__ABOUT THIS EXERCISE__:
Go through the data from its first line and retype each line, stopping once the line containing "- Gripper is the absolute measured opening" has been retyped.

━━━━━━━━━━━━━━━━━━━━━━━━━━━━━━

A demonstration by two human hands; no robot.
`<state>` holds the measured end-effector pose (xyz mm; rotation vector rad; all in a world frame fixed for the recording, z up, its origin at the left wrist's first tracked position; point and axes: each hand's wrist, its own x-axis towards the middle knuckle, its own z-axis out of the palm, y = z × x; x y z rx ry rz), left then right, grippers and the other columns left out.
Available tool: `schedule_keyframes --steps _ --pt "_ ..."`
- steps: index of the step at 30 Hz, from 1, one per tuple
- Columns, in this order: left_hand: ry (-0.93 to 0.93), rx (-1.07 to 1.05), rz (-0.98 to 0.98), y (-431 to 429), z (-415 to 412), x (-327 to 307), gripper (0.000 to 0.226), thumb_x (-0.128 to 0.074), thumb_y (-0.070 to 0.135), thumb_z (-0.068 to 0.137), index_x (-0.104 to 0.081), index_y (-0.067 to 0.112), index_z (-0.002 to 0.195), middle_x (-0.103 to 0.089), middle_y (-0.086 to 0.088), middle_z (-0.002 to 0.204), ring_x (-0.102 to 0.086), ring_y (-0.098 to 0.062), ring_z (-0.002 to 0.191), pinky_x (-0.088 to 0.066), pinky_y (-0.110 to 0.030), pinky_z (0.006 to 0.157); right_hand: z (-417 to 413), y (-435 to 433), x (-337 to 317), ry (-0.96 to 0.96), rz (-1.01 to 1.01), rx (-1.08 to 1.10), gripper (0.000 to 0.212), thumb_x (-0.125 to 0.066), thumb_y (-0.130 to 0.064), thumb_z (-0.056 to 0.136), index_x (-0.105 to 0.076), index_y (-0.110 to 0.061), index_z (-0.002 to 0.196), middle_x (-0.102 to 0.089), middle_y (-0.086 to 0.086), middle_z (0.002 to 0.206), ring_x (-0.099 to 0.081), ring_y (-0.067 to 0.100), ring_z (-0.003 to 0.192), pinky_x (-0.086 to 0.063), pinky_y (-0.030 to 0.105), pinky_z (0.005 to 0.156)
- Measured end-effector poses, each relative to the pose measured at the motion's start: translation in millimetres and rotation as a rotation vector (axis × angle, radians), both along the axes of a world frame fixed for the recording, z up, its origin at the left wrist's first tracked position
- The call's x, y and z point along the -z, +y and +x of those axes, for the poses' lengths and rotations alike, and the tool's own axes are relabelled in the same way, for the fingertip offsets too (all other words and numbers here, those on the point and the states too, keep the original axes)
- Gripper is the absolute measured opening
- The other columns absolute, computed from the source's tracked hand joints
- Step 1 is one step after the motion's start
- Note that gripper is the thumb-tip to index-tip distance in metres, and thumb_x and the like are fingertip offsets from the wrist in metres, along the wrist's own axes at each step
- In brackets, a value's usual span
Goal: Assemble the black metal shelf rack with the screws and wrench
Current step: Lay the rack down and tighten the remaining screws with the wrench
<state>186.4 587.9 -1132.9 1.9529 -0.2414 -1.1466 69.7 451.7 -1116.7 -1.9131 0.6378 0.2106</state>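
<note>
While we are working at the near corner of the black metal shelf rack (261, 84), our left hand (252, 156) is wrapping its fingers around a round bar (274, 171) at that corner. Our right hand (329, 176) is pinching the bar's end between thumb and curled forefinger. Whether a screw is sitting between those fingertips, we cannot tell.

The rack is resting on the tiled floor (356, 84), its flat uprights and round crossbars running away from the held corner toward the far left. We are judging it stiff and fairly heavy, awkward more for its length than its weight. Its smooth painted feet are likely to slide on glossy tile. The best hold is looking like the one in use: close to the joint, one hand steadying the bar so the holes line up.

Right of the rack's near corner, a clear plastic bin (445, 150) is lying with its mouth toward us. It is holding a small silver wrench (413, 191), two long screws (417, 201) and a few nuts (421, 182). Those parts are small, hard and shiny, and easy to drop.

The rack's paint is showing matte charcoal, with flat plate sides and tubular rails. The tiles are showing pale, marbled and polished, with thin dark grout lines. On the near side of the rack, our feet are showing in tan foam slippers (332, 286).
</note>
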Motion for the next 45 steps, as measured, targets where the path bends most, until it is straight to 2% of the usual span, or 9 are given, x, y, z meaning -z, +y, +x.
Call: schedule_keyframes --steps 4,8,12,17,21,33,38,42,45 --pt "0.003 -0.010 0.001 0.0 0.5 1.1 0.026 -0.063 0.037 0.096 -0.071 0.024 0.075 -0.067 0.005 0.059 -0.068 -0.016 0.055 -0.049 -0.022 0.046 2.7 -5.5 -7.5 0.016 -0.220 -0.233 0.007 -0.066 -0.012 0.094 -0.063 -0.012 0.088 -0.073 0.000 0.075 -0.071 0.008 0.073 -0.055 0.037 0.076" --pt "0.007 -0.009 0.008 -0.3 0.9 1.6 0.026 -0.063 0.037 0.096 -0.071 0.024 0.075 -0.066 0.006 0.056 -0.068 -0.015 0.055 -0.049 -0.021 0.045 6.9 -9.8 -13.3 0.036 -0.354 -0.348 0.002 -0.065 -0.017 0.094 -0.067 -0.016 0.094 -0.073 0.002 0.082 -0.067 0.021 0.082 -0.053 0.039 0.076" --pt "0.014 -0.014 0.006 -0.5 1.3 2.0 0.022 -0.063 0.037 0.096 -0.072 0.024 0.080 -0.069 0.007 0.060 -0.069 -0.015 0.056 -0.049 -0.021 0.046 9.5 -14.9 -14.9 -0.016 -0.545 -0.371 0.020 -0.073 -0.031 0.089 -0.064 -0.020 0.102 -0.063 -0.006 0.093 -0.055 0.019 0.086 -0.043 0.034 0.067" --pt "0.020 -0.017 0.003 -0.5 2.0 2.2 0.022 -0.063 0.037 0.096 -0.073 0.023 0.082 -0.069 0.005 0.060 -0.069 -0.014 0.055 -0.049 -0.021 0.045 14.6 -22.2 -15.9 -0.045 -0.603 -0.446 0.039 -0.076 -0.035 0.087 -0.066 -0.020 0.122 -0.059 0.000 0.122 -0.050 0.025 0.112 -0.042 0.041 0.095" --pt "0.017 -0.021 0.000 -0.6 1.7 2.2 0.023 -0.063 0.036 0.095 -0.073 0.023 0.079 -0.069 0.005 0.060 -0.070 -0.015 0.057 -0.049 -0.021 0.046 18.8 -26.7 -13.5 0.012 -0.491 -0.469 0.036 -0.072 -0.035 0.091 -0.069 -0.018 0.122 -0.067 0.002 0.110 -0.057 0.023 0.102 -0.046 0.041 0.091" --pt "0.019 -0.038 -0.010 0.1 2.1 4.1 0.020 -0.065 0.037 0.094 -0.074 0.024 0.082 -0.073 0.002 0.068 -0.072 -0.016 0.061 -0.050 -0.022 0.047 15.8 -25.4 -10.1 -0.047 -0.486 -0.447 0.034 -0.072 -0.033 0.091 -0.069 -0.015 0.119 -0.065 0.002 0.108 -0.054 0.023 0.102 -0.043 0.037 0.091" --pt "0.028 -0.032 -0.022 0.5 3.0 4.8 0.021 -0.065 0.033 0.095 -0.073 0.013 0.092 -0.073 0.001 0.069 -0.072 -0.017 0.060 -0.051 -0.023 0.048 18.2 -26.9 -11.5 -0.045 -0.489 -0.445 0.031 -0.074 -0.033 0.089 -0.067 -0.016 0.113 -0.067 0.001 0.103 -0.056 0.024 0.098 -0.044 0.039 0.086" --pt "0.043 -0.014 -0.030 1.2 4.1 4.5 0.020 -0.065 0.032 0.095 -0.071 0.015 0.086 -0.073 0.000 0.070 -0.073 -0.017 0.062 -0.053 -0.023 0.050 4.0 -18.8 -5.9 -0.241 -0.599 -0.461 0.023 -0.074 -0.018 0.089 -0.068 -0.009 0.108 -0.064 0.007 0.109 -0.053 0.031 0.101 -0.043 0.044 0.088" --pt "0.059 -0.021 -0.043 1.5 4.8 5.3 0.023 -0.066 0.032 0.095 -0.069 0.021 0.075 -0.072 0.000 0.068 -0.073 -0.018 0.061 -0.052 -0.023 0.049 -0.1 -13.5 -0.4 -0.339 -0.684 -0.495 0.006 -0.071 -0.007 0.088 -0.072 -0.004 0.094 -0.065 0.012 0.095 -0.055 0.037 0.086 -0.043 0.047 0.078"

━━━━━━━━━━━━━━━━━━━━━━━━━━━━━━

__PROBLEM SOLUTION__:
A demonstration by two human hands; no robot.
`<state>` holds the measured end-effector pose (xyz mm; rotation vector rad; all in a world frame fixed for the recording, z up, its origin at the left wrist's first tracked position; point and axes: each hand's wrist, its own x-axis towards the middle knuckle, its own z-axis out of the palm, y = z × x; x y z rx ry rz), left then right, grippers and the other columns left out.
Available tool: `schedule_keyframes --steps _ --pt "_ ..."`
- steps: index of the step at 30 Hz, from 1, one per tuple
- Columns, in this order: left_hand: ry (-0.93 to 0.93), rx (-1.07 to 1.05), rz (-0.98 to 0.98), y (-431 to 429), z (-415 to 412), x (-327 to 307), gripper (0.000 to 0.226), thumb_x (-0.128 to 0.074), thumb_y (-0.070 to 0.135), thumb_z (-0.068 to 0.137), index_x (-0.104 to 0.081), index_y (-0.067 to 0.112), index_z (-0.002 to 0.195), middle_x (-0.103 to 0.089), middle_y (-0.086 to 0.088), middle_z (-0.002 to 0.204), ring_x (-0.102 to 0.086), ring_y (-0.098 to 0.062), ring_z (-0.002 to 0.191), pinky_x (-0.088 to 0.066), pinky_y (-0.110 to 0.030), pinky_z (0.006 to 0.157); right_hand: z (-417 to 413), y (-435 to 433), x (-337 to 317), ry (-0.96 to 0.96), rz (-1.01 to 1.01), rx (-1.08 to 1.10), gripper (0.000 to 0.212), thumb_x (-0.125 to 0.066), thumb_y (-0.130 to 0.064), thumb_z (-0.056 to 0.136), index_x (-0.105 to 0.076), index_y (-0.110 to 0.061), index_z (-0.002 to 0.196), middle_x (-0.102 to 0.089), middle_y (-0.086 to 0.086), middle_z (0.002 to 0.206), ring_x (-0.099 to 0.081), ring_y (-0.067 to 0.100), ring_z (-0.003 to 0.192), pinky_x (-0.086 to 0.063), pinky_y (-0.030 to 0.105), pinky_z (0.005 to 0.156)
- Measured end-effector poses, each relative to the pose measured at the motion's start: translation in millimetres and rotation as a rotation vector (axis × angle, radians), both along the axes of a world frame fixed for the recording, z up, its origin at the left wrist's first tracked position
- The call's x, y and z point along the -z, +y and +x of those axes, for the poses' lengths and rotations alike, and the tool's own axes are relabelled in the same way, for the fingertip offsets too (all other words and numbers here, those on the point and the states too, keep the original axes)
- Gripper is the absolute measured opening

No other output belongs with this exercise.